Nach vier Monaten voller Begegnungen, Gespräche und unzähliger Fotos endet am 11. November die Ausstellung „Alltagsmenschen“ in Oberkirch. Seit ihrer Eröffnung im Juli haben die über 40 lebensgroßen Betonskulpturen der Künstlerinnen Christel und Laura Lechner die Innenstadt in eine lebendige Freiluftgalerie verwandelt. Die Figuren zogen zahlreiche Besucherinnen und Besucher aus Oberkirch, der Region und sogar aus ganz Deutschland an und entwickelten sich schnell zu einem echten Publikumsmagneten.
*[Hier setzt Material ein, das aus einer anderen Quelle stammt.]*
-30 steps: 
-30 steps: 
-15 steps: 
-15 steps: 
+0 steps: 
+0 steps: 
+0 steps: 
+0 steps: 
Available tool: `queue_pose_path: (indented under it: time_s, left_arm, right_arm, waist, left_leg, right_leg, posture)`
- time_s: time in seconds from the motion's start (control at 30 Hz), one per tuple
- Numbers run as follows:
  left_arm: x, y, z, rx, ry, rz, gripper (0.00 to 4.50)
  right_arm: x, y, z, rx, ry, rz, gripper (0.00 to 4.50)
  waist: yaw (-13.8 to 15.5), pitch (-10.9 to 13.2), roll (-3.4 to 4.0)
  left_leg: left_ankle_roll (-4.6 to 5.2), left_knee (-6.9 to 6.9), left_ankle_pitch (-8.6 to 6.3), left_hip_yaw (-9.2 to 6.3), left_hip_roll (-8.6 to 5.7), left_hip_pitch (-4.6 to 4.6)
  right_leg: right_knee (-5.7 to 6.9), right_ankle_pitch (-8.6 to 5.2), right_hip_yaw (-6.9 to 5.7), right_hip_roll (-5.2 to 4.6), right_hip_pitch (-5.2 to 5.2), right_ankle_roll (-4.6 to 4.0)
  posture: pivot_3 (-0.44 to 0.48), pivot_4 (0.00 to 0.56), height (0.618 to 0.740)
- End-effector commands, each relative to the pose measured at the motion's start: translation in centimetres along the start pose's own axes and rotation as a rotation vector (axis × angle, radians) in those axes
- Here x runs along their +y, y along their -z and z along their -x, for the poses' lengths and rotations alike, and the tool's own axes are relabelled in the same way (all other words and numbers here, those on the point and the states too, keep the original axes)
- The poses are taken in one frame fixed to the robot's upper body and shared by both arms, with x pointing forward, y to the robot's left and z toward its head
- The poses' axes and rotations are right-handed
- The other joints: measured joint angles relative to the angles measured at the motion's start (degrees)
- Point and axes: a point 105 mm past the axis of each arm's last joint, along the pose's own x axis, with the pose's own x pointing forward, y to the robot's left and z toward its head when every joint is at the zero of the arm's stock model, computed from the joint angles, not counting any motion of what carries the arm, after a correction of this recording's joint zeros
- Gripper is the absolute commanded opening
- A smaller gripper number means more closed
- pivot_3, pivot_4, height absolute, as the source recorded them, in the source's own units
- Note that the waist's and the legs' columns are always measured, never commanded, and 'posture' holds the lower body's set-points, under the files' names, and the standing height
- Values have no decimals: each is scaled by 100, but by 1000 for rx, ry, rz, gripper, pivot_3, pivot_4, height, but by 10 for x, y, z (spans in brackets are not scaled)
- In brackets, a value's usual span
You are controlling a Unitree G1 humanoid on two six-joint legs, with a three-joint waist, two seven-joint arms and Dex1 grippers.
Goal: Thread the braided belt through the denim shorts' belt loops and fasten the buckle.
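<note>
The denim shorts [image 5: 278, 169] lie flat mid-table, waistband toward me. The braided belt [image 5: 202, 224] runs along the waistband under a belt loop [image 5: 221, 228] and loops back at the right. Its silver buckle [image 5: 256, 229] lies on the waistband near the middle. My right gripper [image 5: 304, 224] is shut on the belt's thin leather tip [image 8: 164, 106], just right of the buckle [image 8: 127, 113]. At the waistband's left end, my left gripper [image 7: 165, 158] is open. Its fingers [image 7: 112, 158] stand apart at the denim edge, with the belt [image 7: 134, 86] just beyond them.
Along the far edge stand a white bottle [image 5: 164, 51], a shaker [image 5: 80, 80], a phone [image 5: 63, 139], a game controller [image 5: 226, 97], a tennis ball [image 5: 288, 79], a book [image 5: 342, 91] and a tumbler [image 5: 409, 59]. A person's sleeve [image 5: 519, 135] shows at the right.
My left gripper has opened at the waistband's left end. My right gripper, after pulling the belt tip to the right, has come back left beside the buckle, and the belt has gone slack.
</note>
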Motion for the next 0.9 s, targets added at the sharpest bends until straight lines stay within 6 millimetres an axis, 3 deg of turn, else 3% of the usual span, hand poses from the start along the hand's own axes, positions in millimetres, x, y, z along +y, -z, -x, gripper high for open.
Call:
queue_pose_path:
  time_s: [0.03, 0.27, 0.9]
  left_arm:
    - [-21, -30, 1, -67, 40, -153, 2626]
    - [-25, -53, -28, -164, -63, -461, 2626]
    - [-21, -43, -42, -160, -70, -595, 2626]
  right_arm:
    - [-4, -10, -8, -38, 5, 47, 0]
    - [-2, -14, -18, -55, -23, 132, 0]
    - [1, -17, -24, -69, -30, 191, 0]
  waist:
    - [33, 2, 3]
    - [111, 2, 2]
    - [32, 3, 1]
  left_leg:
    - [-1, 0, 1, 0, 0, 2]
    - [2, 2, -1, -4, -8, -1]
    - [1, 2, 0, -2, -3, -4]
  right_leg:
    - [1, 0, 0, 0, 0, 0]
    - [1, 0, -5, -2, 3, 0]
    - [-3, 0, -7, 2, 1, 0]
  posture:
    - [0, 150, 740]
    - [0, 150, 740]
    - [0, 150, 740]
Rund 25.000 Flyer mit dem Rundgang durch die 17 Stationen wurden verteilt. Alle Exemplare waren schnell vergriffen. Ob die „Friseurdamen“, die „Tafelrunde“ oder die „Opas auf der Bank“, die Figuren luden zum Schmunzeln, Verweilen und Mitmachen ein. Viele Gäste wurden selbst Teil der Kunstwerke, indem sie sich zwischen die Figuren setzten oder mit ihnen posierten. Die Ausstellung machte Kunst greifbar und sorgte für zahlreiche Begegnungen im öffentlichen Raum. „Die Resonanz war überwältigend, die Menschen haben die Skulpturen wirklich ins Herz geschlossen“, freut sich Citymanagerin Iris Sehlinger. „Von Familienausflügen bis zu spontanen Selfies – die Alltagsmenschen haben Oberkirch auf eine ganz besondere Weise belebt.“
Kunst, die verbindet
Begleitend zur Ausstellung gab es eine Kinder-Rallye, an der zahlreiche Familien und auch Kindergärten teilnahmen, sowie einen Fotowettbewerb, bei dem Besucherinnen und Besucher ihre kreativsten Schnappschüsse mit den Figuren einreichen konnten. Zahlreiche Besucherinnen und Besucher aus Oberkirch und der Region nutzten die Gelegenheit, die humorvollen Figuren bei einem Spaziergang durch die Innenstadt zu entdecken und in Szene zu setzen. Beide Aktionen zeigen, wie sehr die Alltagsmenschen die Innenstadt belebt und die Menschen zum Mitmachen animiert haben. Die Gewinner beider Aktionen werden in den kommenden Wochen gekürt.
Wiedersehen in 2028
Mit dem Abbau der Figuren am 11. November endet das erfolgreiche Kunstprojekt vorerst. Doch der Abschied fällt nicht schwer: Für das Jahr 2028 ist bereits eine Rückkehr der „Alltagsmenschen“ nach Oberkirch geplant. „Wir freuen uns schon jetzt auf ein Wiedersehen“, betont Oberbürgermeister Gregor Bühler. „Die Alltagsmenschen haben Oberkirch auf besondere Weise belebt und gezeigt, wie Kunst Menschen verbinden kann. Dass sie 2028 zurückkehren, ist eine großartige Nachricht für Oberkirch.“
Am kommenden Wochenende bietet sich die letzte Gelegenheit für einen Spaziergang durch die Innenstadt, um die lebensgroßen Figuren noch einmal zu umrunden, zu berühren und die besondere Atmosphäre zu genießen.